うつ伏せになったままピクリとも動かないそいつに、一つため息をついて、ペシペシと尻を叩いておく。
「おい、チビ鮫。今度は死んだフリかぁ? 二度とその手は食わねーっての。ほれ、コピーの鎧の音が聞こえるだろ。あのヤロウが来るまえに、とっとと起きてくれィ」
すると、そいつは顔を上げることなく、ぼそっと呟いた。
『へへへ。やっと、おまえさん、らしくなったし……。あななは、あななはご主人様と、最期まで一緒に走れて……』
「はあ? 何、ワケわかんねーことブツブツ言ってやがんだァ。いいから、行くぜ」
と。
そう言って、右腕を掴んで持ち上げたとき――そいつの腕がポロっと俺の手の中から抜け落ちた。
「え?」
音も無くアスファルトに落ちるハチマキ娘の腕に唖然としていると、瞬く間に金色の粒子となって空へと消えてしまった。
空へと。消えて、しまった……?
ツバを飲み込んで、一歩下がり、今起きたことを頭の中で必死に反芻する。
俺がチビ鮫の腕を、持ち上げようとしたら、その腕が落ちて、地面に落ちて、落ちて消えて、光になって消えて――
「嘘、だろ……」
口の端から垂れた血はすでに跡形もなく消えているのに。
体操服も出会ったときのように真っ白に戻っているのに。
なのに。
もう動くこともなく。喋ることもなく。笑うこともなく。
空っぽに、なってしまっていた。
ただの、道端に転がる――石のように。
「…………」
左腕、右足、左足と、次々に空へと消えていくその様に、為す術もなく呆然と見下ろしていると、乾いた風がダッシュのやわらかい金髪を僅かに揺らした。
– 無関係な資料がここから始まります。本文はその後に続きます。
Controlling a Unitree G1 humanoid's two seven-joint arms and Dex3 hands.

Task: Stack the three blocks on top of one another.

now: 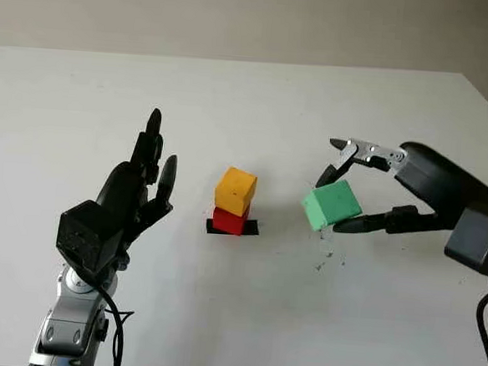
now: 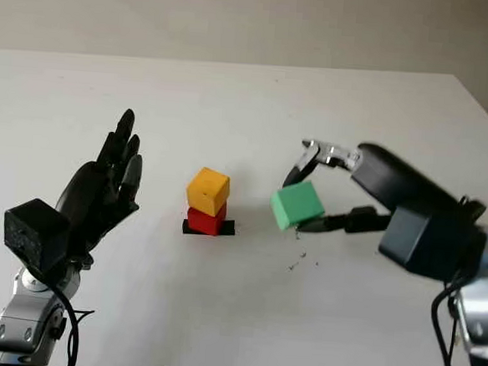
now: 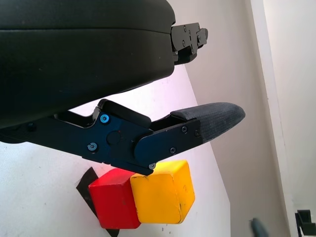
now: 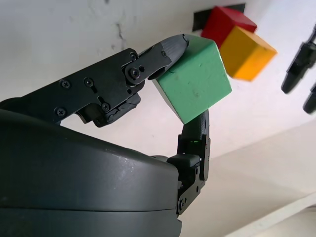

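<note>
- Right hand [image 1: 344,194] clamped on green block [image 1: 332,204], lifted clear of table [image 1: 233,333], at 3 o'clock from the stack, evidently for placing on top.
- Yellow block [image 1: 236,191] sits on red block [image 1: 230,220]: 2 of 3 stacked.
- Left hand [image 1: 139,184] open, raised at 9 o'clock, apart from the stack.

The white table [image 1: 250,100] lay bare across the upper half of the frame and along the lower middle, giving wide room to pass. At centre stood the one obstacle on it, a yellow block [image 1: 236,190] on a red block [image 1: 230,221] over a black mark [image 1: 251,228]. Left of this stack the open left hand [image 1: 139,184] stood upright, with a bare gap between. Just right of the stack the right hand [image 1: 357,187] gripped a green block [image 1: 332,204], tilted, with a narrow gap to the stack.
</note>
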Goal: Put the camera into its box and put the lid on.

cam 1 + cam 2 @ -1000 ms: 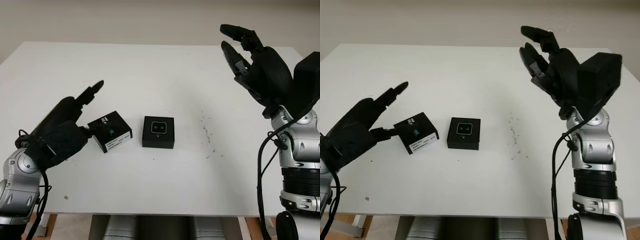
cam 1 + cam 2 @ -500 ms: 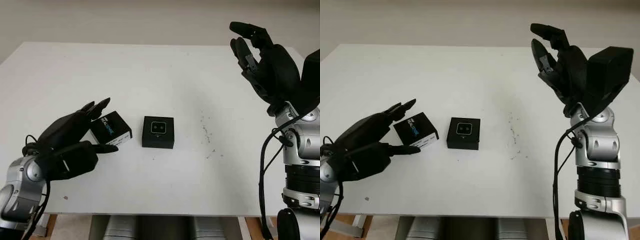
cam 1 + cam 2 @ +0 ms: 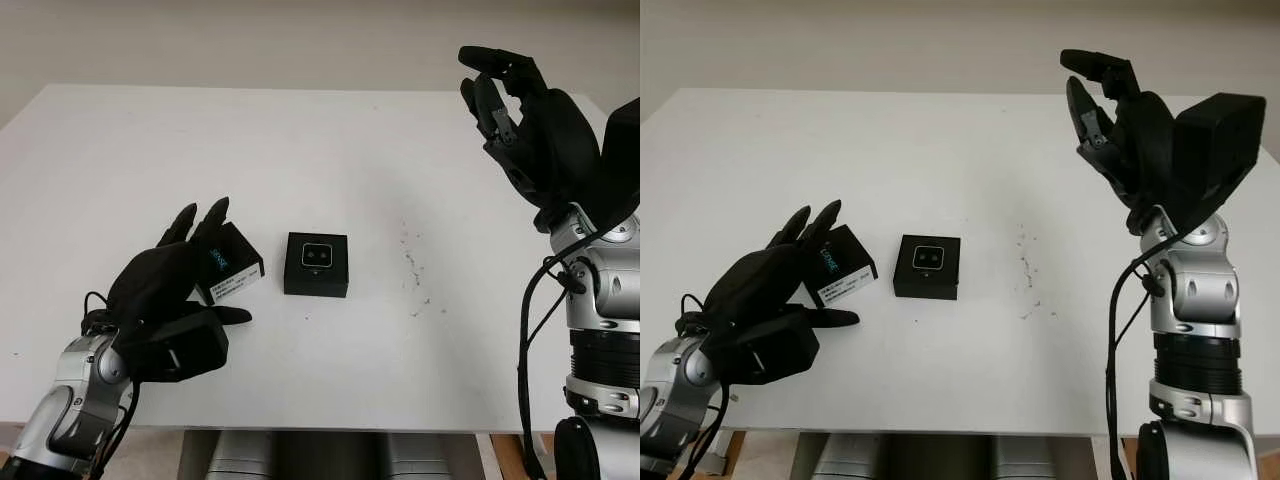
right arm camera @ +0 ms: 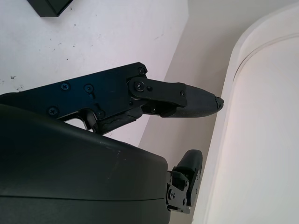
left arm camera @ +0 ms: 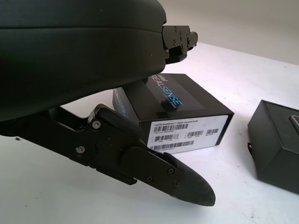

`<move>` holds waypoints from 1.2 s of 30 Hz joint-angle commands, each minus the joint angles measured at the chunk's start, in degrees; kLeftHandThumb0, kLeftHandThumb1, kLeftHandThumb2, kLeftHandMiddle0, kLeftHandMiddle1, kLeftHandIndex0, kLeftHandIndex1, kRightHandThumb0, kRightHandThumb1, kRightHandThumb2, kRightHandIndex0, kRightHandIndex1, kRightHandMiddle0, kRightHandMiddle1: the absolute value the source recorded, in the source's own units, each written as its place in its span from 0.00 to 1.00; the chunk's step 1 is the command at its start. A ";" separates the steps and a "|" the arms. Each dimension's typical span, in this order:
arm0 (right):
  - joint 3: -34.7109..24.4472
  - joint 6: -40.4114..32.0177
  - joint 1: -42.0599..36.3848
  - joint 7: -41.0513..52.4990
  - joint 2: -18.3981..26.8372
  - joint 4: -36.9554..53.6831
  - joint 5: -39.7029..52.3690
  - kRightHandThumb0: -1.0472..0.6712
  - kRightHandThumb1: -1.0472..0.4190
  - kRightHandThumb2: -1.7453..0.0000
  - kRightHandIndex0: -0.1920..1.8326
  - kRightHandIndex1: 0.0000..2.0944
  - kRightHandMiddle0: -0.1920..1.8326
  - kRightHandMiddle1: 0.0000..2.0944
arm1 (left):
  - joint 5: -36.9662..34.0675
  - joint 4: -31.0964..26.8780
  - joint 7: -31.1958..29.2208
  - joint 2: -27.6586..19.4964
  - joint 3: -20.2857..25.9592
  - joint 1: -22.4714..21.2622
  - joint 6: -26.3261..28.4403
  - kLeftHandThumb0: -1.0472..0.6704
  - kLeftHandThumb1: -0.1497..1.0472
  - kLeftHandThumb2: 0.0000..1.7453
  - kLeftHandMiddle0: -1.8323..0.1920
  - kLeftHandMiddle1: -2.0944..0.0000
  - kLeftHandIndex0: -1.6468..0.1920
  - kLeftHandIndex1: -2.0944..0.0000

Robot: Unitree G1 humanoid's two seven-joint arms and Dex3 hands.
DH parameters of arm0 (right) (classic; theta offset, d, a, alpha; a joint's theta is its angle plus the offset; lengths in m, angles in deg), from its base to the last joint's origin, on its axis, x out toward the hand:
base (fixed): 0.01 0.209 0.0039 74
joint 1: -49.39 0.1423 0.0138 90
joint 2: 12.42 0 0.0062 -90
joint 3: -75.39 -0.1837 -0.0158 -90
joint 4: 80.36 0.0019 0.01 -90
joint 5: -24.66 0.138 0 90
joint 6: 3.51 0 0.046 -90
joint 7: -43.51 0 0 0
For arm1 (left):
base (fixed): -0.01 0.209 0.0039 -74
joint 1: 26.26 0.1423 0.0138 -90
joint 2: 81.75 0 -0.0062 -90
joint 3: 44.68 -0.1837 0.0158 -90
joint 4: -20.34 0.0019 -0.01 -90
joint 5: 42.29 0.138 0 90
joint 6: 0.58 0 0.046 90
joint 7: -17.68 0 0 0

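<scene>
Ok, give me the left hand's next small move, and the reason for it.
Probably close the left hand on the black printed cardboard lid. Its fingers already bracket the lid, thumb in front, without clamping it. The open black box with the camera inside sits just to the right, uncovered. The right hand is raised, open.

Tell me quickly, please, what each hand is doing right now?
Left hand: open, fingers around the RealSense box on the table, not yet gripping it.
Right hand: open, raised above the table's right side, holding nothing.
</scene>
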 commanded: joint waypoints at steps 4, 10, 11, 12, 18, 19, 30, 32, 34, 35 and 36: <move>-0.04 0.07 -0.30 -0.62 0.09 1.04 -0.03 0.26 0.00 0.71 0.15 0.03 0.00 0.49 | 2.03 1.52 3.35 0.44 -0.86 0.52 -1.97 0.22 0.83 0.03 0.97 0.97 0.91 0.96; 0.46 0.96 -0.53 -1.28 0.25 1.15 -1.23 0.25 0.00 0.73 0.17 0.04 0.00 0.51 | 0.93 1.57 2.55 0.30 -0.43 0.12 -2.42 0.29 0.84 0.03 0.92 0.96 0.82 0.94; 0.55 0.63 -0.52 -1.65 0.27 1.33 -1.52 0.25 0.00 0.74 0.18 0.04 0.00 0.50 | 0.94 1.48 2.33 0.28 -0.44 0.09 -2.27 0.32 0.84 0.03 0.91 0.96 0.80 0.94; 0.60 0.30 -0.49 -2.05 0.24 1.56 -1.76 0.25 0.00 0.74 0.18 0.04 0.00 0.50 | 0.96 1.41 2.11 0.29 -0.45 0.06 -2.09 0.33 0.84 0.03 0.90 0.96 0.79 0.94; 0.91 -0.82 -0.47 -3.15 0.40 2.66 -2.89 0.27 0.00 0.74 0.18 0.04 0.00 0.50 | -0.18 2.11 1.83 1.01 -0.40 -0.15 -2.02 0.39 0.85 0.03 0.83 0.93 0.72 0.92; 0.90 -0.89 -0.46 -3.20 0.40 2.82 -2.95 0.28 0.00 0.74 0.18 0.05 0.00 0.51 | -0.51 2.17 1.65 1.16 -0.39 -0.19 -1.89 0.40 0.86 0.03 0.81 0.92 0.71 0.92; 0.51 -3.69 -0.31 -4.91 -0.25 4.80 -2.38 0.30 0.00 0.73 0.19 0.05 0.00 0.56 | 1.74 8.89 11.25 1.51 -1.37 -1.64 -8.71 0.56 0.91 0.03 0.75 0.57 0.71 0.57; 0.49 -3.99 -0.37 -4.85 -0.37 4.96 -2.04 0.30 0.00 0.73 0.19 0.05 0.00 0.54 | 2.03 10.99 15.06 1.57 -1.34 -2.05 -11.95 0.57 0.93 0.03 0.72 0.48 0.69 0.51; 0.63 -3.60 -0.49 -4.38 -0.30 4.92 -1.80 0.29 0.00 0.73 0.19 0.05 0.00 0.51 | 1.98 12.71 17.59 1.63 -1.19 -2.43 -14.32 0.56 0.95 0.03 0.73 0.37 0.70 0.43; 0.63 -3.45 -0.63 -3.16 -0.07 4.78 -1.05 0.29 0.00 0.73 0.18 0.05 0.00 0.49 | 2.08 13.33 18.44 1.48 -1.11 -2.61 -15.18 0.56 0.96 0.03 0.74 0.34 0.71 0.39; 0.68 -3.50 -0.79 -1.75 0.29 4.71 -0.28 0.28 0.00 0.69 0.15 0.03 0.00 0.40 | 2.09 13.85 19.07 1.35 -1.01 -2.76 -15.90 0.55 0.96 0.03 0.76 0.29 0.72 0.36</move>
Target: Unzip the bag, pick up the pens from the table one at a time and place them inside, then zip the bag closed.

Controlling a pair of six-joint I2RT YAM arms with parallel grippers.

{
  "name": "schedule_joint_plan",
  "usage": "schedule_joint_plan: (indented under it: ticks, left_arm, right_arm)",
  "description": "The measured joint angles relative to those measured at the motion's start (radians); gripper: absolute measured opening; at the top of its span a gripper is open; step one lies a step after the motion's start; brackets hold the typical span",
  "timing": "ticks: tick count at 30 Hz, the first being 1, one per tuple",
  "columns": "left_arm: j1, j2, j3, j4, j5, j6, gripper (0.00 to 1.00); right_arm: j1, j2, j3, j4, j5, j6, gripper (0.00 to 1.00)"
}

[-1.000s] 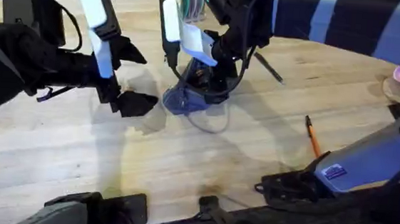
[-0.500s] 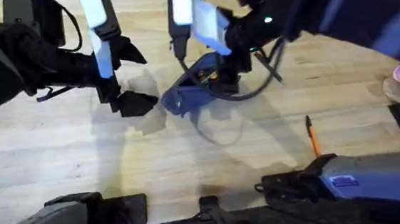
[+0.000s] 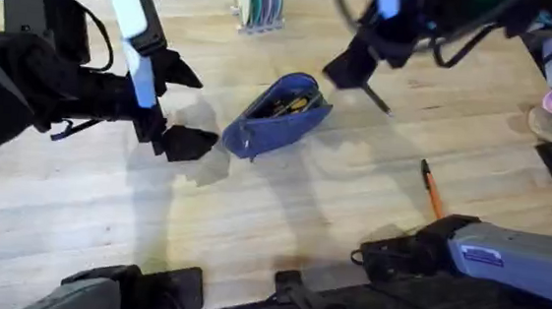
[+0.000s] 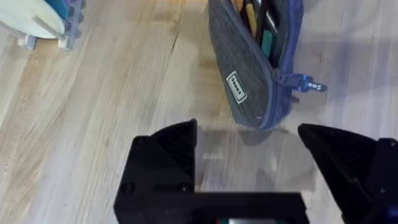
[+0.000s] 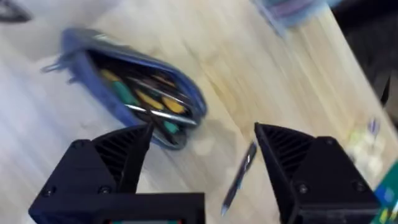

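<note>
Jaws: both grippers stand wide and empty; the left gripper (image 3: 180, 143) hangs low just beside the pouch's zipper-pull end, the right gripper (image 3: 347, 69) hovers above the table near the dark pen.
Table (image 3: 280, 224): pale butcher-block, carrying the pouch and two loose pens.
Pouch (image 3: 281, 113): blue-grey pencil pouch, lying near the table's middle, zipper open, several pens already showing inside.
Orange pen (image 3: 432, 190): lies apart on the right side of the table, untouched.
Dark pen (image 3: 372, 93): thin, lying just beyond the pouch, under the right arm.
Step in hand: judged as fetching pens, with the right gripper lining up over the dark pen (image 5: 239, 176).
Next move: calls for lowering so the fingers straddle the slim barrel, then closing squarely; a thin pen flat on wood may roll or slip.
Hard to make out: the right wrist view is smeared; the right gripper is blurred overhead; how many pens are in the pouch cannot be counted.
</note>
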Motion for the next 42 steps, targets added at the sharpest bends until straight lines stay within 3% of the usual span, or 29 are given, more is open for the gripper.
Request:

乱れた髪からのぞく安らかな顔に、俺はようやく――そいつの死を悟ることになった。
「ほ、本当に……壊れちまうバカがいるかよ……」
「あーらら。このクズ石を捕まえたのって確か今日の夕方くらいだったわよねぇ。それがなぁに、まだ半日も経ってないのにもう消滅ぅ? さっすが低ランク。あっけないものねぇ」
「!?」
驚いて、振り向くとそこにはいつの間に地上に降りてきたのだろうか、シャオメイが立っていた。
そいつは仁王立ちのまま、けらけらと面白そうに笑い、
「はっ、とーんだお笑いぐさだこと。ご主人様の選択を間違えるからこうなるのよねぇ。猫憑きと契約すれば、ちったぁ長生き出来たかもしれないのにさ。まっ、ただの石っころに生きるも死ぬもない、か。むしろ壊れてよかったのかもしれないわ。だって、喋る模魔だなんて気持ち悪いし。居ないほうがマシだもの」
そう言い終えるや否や、消えることなく残っていたダッシュのハチマキを――強く踏みにじった。